Repeat the listing exactly. Any picture in it should be left out of the copy.
= = = =
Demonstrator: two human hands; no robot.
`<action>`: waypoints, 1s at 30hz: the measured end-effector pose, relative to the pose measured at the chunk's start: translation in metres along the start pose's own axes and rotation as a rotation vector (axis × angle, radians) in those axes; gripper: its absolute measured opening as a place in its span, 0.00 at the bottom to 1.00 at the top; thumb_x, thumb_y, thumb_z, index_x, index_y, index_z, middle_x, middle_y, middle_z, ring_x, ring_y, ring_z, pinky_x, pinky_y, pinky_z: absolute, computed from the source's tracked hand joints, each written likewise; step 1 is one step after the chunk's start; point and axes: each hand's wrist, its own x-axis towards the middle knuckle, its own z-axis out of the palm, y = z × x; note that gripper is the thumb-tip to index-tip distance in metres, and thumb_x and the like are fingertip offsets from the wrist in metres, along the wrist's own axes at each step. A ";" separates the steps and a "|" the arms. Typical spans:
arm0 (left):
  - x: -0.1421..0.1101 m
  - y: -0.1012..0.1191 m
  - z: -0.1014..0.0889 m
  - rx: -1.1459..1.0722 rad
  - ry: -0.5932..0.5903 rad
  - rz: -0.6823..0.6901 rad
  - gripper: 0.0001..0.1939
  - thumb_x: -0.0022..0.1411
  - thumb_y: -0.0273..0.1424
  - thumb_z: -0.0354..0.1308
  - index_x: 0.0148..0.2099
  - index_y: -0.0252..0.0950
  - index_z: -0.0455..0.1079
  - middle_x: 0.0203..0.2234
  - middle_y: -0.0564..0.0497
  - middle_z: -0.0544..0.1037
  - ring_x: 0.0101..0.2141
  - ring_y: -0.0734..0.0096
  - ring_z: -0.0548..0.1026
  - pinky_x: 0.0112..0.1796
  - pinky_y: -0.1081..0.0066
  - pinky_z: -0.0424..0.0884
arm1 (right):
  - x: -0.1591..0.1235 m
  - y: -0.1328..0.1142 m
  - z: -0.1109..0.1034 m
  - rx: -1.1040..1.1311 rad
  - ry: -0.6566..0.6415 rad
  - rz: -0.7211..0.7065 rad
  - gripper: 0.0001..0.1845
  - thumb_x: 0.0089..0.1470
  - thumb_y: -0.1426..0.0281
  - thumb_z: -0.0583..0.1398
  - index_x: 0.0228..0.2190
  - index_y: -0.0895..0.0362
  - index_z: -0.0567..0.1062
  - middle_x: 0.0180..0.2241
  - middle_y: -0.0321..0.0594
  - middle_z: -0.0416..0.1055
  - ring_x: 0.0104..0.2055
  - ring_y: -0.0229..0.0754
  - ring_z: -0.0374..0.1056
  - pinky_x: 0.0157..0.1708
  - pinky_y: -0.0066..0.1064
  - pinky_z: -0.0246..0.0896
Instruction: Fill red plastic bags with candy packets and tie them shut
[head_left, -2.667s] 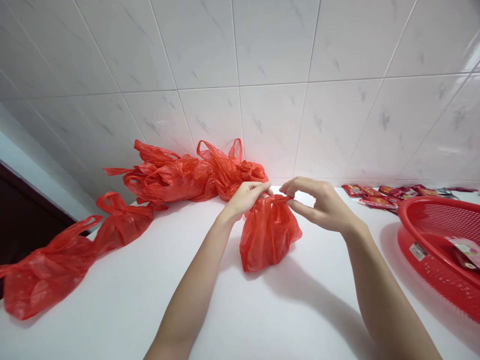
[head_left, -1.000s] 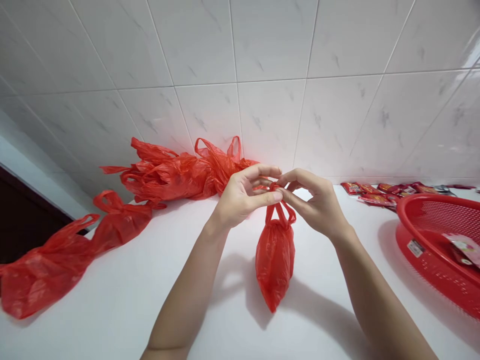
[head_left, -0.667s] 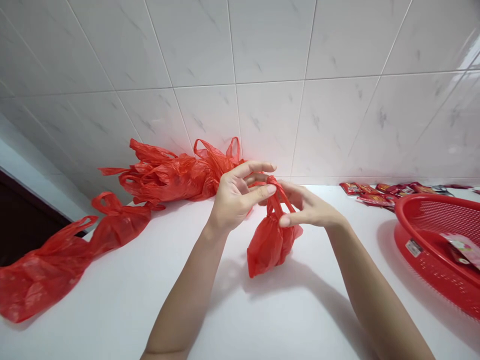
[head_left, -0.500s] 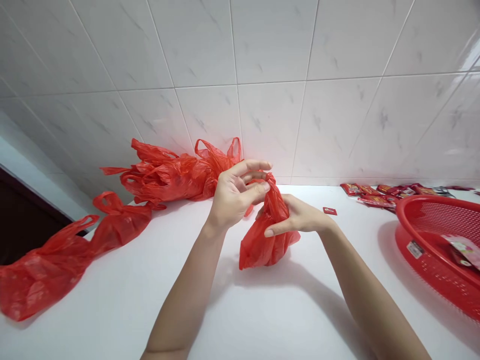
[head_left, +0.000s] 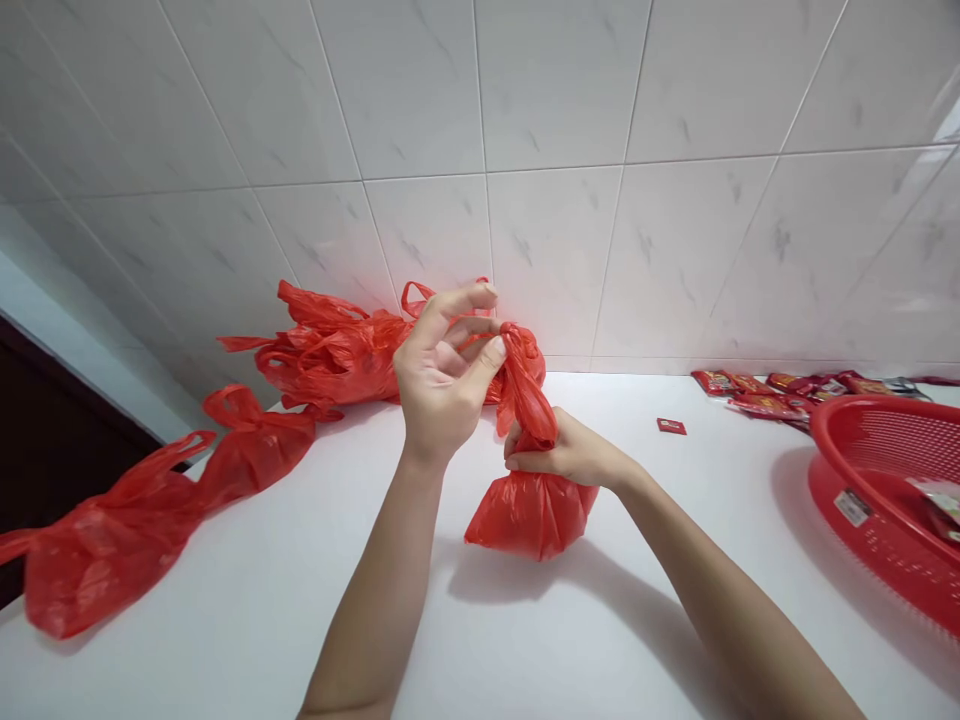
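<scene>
A bulging red plastic carrier bag [head_left: 531,516] sits on the white counter [head_left: 225,610], tied or twisted at its neck. My right hand [head_left: 559,450] wraps around that neck, just above the bulge. My left hand [head_left: 439,375] is raised higher, its thumb and fingers pinching the bag's gathered top [head_left: 519,385]. Whether the top is knotted is hidden by my fingers. The bag's contents cannot be seen through the red film.
Behind my left hand, a heap of red bags [head_left: 330,352] lies against the white tiled wall [head_left: 562,120]. More red bags [head_left: 127,545] trail to the left. A red basket [head_left: 862,530], red sachets [head_left: 765,400] and a small red packet [head_left: 671,426] lie to the right.
The handles, once hanging from both hands, are now gathered and twisted. My right hand has dropped from the top to the bag's neck, and my left hand has risen, pulling the top upward.
</scene>
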 end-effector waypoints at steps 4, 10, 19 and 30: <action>0.002 0.002 -0.004 -0.036 -0.056 -0.063 0.14 0.57 0.22 0.62 0.45 0.40 0.74 0.43 0.50 0.78 0.37 0.70 0.78 0.41 0.65 0.79 | -0.005 -0.006 -0.006 -0.006 -0.018 -0.022 0.11 0.48 0.68 0.69 0.35 0.56 0.76 0.38 0.37 0.74 0.40 0.43 0.69 0.40 0.34 0.65; 0.003 0.008 -0.004 -0.040 -0.157 -0.210 0.15 0.55 0.22 0.61 0.45 0.39 0.75 0.44 0.48 0.79 0.39 0.69 0.78 0.38 0.68 0.78 | -0.009 -0.013 -0.010 0.232 0.095 -0.090 0.15 0.56 0.58 0.65 0.36 0.57 0.75 0.39 0.41 0.74 0.44 0.46 0.71 0.47 0.39 0.66; 0.004 0.011 -0.005 -0.004 -0.230 -0.371 0.15 0.51 0.21 0.57 0.41 0.36 0.77 0.43 0.47 0.80 0.37 0.69 0.77 0.37 0.69 0.77 | -0.007 -0.012 -0.009 0.356 0.307 -0.128 0.15 0.53 0.61 0.69 0.31 0.55 0.70 0.31 0.36 0.70 0.34 0.39 0.69 0.37 0.35 0.68; 0.001 0.015 -0.006 -0.051 -0.348 -0.378 0.16 0.52 0.21 0.55 0.43 0.36 0.77 0.40 0.47 0.79 0.38 0.68 0.77 0.35 0.70 0.78 | -0.018 -0.025 -0.017 0.326 0.291 -0.147 0.14 0.55 0.61 0.67 0.28 0.56 0.71 0.29 0.36 0.71 0.31 0.39 0.70 0.29 0.30 0.68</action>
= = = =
[Result of the exercise]:
Demonstrator: two human hands; no robot.
`<action>`: waypoints, 1s at 30hz: the measured end-effector pose, relative to the pose measured at the chunk's start: translation in metres along the start pose's own axes and rotation as a rotation vector (axis × angle, radians) in those axes; gripper: its absolute measured opening as a place in its span, 0.00 at the bottom to 1.00 at the top; thumb_x, thumb_y, thumb_z, index_x, index_y, index_z, middle_x, middle_y, middle_z, ring_x, ring_y, ring_z, pinky_x, pinky_y, pinky_z: absolute, computed from the source's tracked hand joints, each written likewise; step 1 is one step after the chunk's start; point and axes: each hand's wrist, its own x-axis towards the middle knuckle, its own z-axis out of the palm, y = z × x; note that gripper is the thumb-tip to index-tip distance in metres, and thumb_x and the like are fingertip offsets from the wrist in metres, along the wrist's own axes at each step. A ";" separates the steps and a "|" the arms. Typical spans:
arm0 (left):
  - x: -0.1421..0.1101 m
  - y: -0.1012..0.1191 m
  - z: -0.1014..0.0889 m
  - rx: -1.1459..1.0722 rad
  - ry: -0.5932..0.5903 rad
  - rz: -0.6823..0.6901 rad
  - gripper: 0.0001..0.1939
  - thumb_x: -0.0022..0.1411
  - thumb_y: -0.0273..0.1424
  - thumb_z: -0.0354..0.1308
  - index_x: 0.0148..0.2099
  - index_y: -0.0252..0.0950
  - index_z: -0.0455..0.1079
  - middle_x: 0.0203..0.2234
  - middle_y: -0.0564..0.0497
  - middle_z: -0.0544..0.1037
  - ring_x: 0.0101..0.2141
  - ring_y: -0.0734..0.0096
  - ring_z: -0.0548..0.1026
  - pinky_x: 0.0112..0.1796
  - pinky_y: -0.1081..0.0066
  - pinky_z: -0.0424..0.0884
arm1 (right):
  - x: -0.1591..0.1235 m
  - y: -0.1328..0.1142 m
  - z: -0.1109..0.1034 m
  - rx: -1.1040..1.1311 rad
  - ry: -0.6566..0.6415 rad
  - rz: -0.7211..0.7065 rad
  - gripper: 0.0001..0.1845
  - thumb_x: 0.0089..0.1470
  - thumb_y: -0.1426..0.0281
  - thumb_z: -0.0583..0.1398
  - index_x: 0.0228..0.2190
  - index_y: -0.0895..0.0362
  - index_z: -0.0567..0.1062
  - middle_x: 0.0180..0.2241
  - middle_y: -0.0321..0.0594
  - middle_z: -0.0416..0.1055
  - ring_x: 0.0104..0.2055
  - ring_y: -0.0229..0.0754
  - ring_z: -0.0374..0.1056
  - pinky_x: 0.0157..0.1708
  - pinky_y: -0.0066..0.1064
  - pinky_z: -0.0246..0.0896
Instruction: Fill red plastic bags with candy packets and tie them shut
[head_left, -2.667s] 
[head_left, -1.000s] 
[head_left, -0.667s] 
[head_left, -0.500s] 
[head_left, +0.000s] 
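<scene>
A bulging red plastic carrier bag [head_left: 531,516] sits on the white counter [head_left: 225,610], tied or twisted at its neck. My right hand [head_left: 559,450] wraps around that neck, just above the bulge. My left hand [head_left: 439,375] is raised higher, its thumb and fingers pinching the bag's gathered top [head_left: 519,385]. Whether the top is knotted is hidden by my fingers. The bag's contents cannot be seen through the red film.
Behind my left hand, a heap of red bags [head_left: 330,352] lies against the white tiled wall [head_left: 562,120]. More red bags [head_left: 127,545] trail to the left. A red basket [head_left: 862,530], red sachets [head_left: 765,400] and a small red packet [head_left: 671,426] lie to the right.
The handles, once hanging from both hands, are now gathered and twisted. My right hand has dropped from the top to the bag's neck, and my left hand has risen, pulling the top upward.
</scene>
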 end-effector waypoints at steps 4, 10, 19 and 30: <action>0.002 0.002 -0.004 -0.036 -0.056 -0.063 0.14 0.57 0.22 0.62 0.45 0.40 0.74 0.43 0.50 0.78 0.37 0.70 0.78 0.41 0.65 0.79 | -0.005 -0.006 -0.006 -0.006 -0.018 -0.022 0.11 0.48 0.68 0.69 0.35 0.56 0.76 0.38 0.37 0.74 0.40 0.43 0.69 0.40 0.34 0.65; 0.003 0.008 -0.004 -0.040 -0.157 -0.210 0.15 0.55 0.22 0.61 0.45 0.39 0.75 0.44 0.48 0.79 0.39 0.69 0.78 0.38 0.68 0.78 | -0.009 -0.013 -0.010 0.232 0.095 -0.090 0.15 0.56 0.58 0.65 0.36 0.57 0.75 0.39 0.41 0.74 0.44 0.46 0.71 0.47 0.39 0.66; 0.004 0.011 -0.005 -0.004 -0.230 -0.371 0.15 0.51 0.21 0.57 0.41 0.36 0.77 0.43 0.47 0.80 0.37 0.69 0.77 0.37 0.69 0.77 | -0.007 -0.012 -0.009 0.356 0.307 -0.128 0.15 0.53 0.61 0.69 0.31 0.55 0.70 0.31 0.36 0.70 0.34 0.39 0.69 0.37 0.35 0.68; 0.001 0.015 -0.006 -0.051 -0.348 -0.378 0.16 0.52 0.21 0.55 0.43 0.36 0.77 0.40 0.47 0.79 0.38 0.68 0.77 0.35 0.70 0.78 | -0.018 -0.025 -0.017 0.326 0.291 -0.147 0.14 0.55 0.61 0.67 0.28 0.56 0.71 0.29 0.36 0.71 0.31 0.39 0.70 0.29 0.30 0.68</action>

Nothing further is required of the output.